Many different operative methods are used to treat rectal prolapse 6. No evidence‐based treatment guidelines are available. This is not surprising because data are lacking. However, the only potentially curative treatment for complete rectal prolapse is rectopexy 7. Thus, rectopexy should be chosen whether general anesthesia is acceptable. A comparative study demonstrated that laparoscopic suture rectopexy is a safe and feasible procedure and has comparable results with regard to operative time, morbidity, bowel function, and recurrence; it even has slightly better results than mesh rectopexy. Furthermore, the cost of the mesh used in mesh rectopexy is absent in suture rectopexy 8, and it is unclear whether mesh rectopexy might be safe and feasible for patients with multiple peritoneal dissemination. Therefore, rectopexy without mesh was chosen in this case.

A recent systematic review showed that laparoscopic colorectal surgery in the elderly afforded significant advantages in terms of short‐term outcomes 9. As the incidence of rectal prolapse increases with age, the use of laparoscopic methods might be able to extend surgical indications to elderly, fragile patients. One small randomized clinical trial showed that laparoscopic rectopexy was associated with less postoperative pain, an earlier return to alimentation, an earlier discharge from the hospital, and lower‐level relapse, at the expense of needing a longer operation time compared to open methods 10, 11, 12.

Additionally, laparoscopy permits visualization of the entire abdominal cavity, facilitating simultaneous treatment of several pathological lesions. In our present case, laparoscopic management was chosen not only to reduce the relapse rate but also to prevent the development of an abdominal incisional hernia attributable to increased intra‐abdominal pressure from ascites. As large ovarian metastases covered the pelvic cavity and impeded the procedure, we first performed a bilateral oophorectomy. This effectively treated the Pseudo‐Meigs’ syndrome. Additionally, mitigation of the ascites prevented prolapse recurrence. Palliative treatment (i.e., the Miwa‐Gant procedure) would not be expected to prevent early relapse because of the abundant ascites associated with Pseudo‐Meigs’ syndrome. In this case, neither pleural effusion nor ascites were clinically evident; therefore, they did not affect the decision to perform the oophorectomy. If the patient were obese, it may have impeded the ability to clinically identify the presence of large ascites. However, the ascites contributed to the rectal prolapse, and the oophorectomy was thus useful.

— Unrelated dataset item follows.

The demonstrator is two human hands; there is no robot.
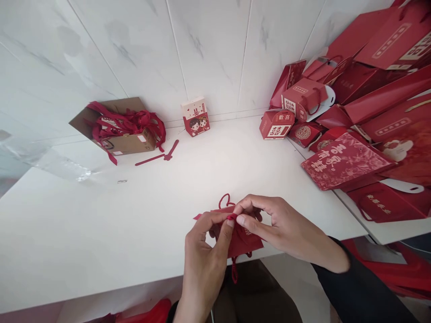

To the best of our knowledge, this is the first case in which rectal prolapse and Pseudo‐Meigs’ syndrome have been simultaneously treated and successfully managed by laparoscopic surgery. Such surgery may thus be considered as the first choice when treating patients with rectal prolapse and Pseudo‐Meigs’ syndrome.

Authorship

TK, MT, HH, KO, KS and YK: designed the research; TK, MT, and TH: collected clinical information; TK and MT: wrote the paper.

Conflict of Interest

The authors have no conflict of interests.